The exact lines from the start of the material below through the line holding "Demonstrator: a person" are the answer; return those, pictures excluded.

START RECORDED INFORMATION

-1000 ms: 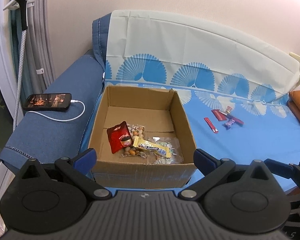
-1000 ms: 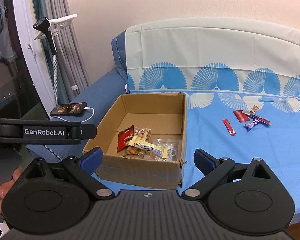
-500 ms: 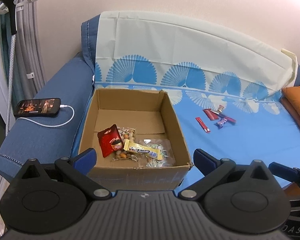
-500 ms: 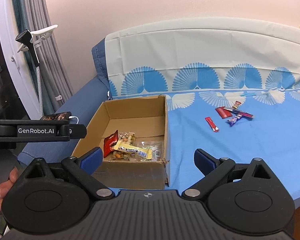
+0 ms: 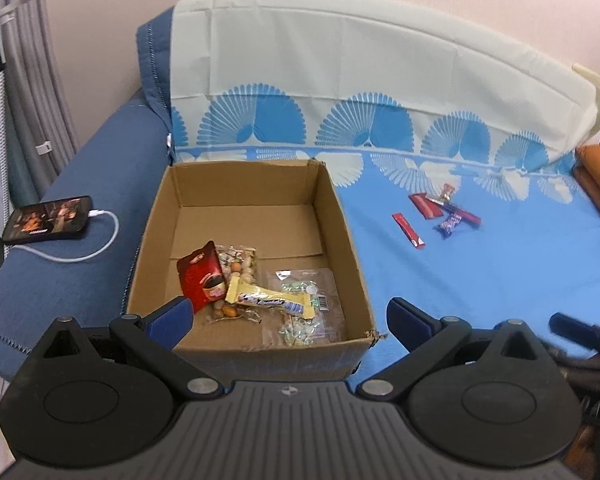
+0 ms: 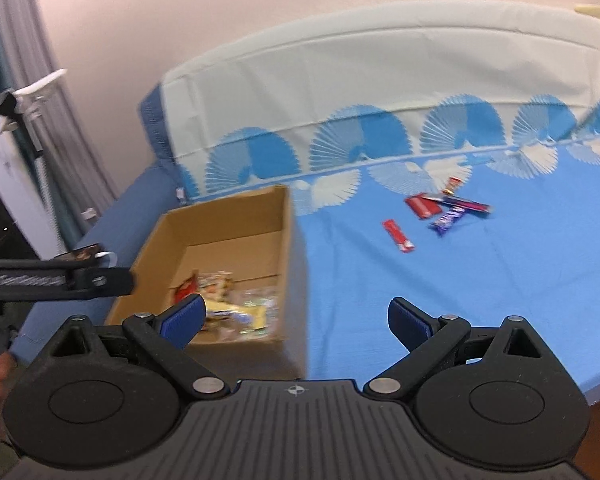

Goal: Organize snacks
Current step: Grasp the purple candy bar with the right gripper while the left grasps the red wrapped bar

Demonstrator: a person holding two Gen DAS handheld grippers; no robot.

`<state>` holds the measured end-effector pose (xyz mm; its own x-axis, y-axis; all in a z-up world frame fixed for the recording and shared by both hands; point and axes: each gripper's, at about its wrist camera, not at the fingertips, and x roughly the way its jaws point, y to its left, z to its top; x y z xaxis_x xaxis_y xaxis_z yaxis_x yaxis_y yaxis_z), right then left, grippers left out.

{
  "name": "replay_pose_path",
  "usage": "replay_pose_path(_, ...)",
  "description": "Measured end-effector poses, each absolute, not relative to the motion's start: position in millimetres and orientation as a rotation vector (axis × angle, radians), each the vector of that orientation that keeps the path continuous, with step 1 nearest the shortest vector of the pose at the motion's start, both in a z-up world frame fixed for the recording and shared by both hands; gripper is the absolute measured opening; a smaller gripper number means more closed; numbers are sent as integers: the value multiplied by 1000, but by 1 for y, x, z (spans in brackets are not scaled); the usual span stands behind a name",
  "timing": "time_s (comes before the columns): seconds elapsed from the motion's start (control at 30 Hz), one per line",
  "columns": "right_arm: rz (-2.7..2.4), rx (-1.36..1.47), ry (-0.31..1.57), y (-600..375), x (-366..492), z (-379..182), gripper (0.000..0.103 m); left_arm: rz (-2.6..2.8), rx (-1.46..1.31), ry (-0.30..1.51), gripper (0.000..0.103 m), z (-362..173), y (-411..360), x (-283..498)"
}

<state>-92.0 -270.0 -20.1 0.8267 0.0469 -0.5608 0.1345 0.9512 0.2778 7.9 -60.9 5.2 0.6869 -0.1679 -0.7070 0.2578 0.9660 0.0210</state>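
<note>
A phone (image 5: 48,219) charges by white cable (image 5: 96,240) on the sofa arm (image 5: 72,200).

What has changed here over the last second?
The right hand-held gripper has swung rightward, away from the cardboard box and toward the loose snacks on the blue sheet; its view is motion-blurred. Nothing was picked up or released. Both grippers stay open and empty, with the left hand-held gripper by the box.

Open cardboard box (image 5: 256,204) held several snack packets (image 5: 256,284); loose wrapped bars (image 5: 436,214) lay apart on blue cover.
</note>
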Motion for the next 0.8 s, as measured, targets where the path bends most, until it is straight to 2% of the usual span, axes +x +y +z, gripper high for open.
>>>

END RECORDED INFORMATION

* **ANSWER FOR THIS EXERCISE**
-1000 ms: 
-1000 ms: 
-500 ms: 
-500 ms: 
+0 ms: 
+0 ms: 

Goal: Organize snacks
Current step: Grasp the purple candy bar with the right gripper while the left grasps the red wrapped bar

Demonstrator: a person holding two Gen DAS handheld grippers; no robot.

No further output will be produced for this exercise.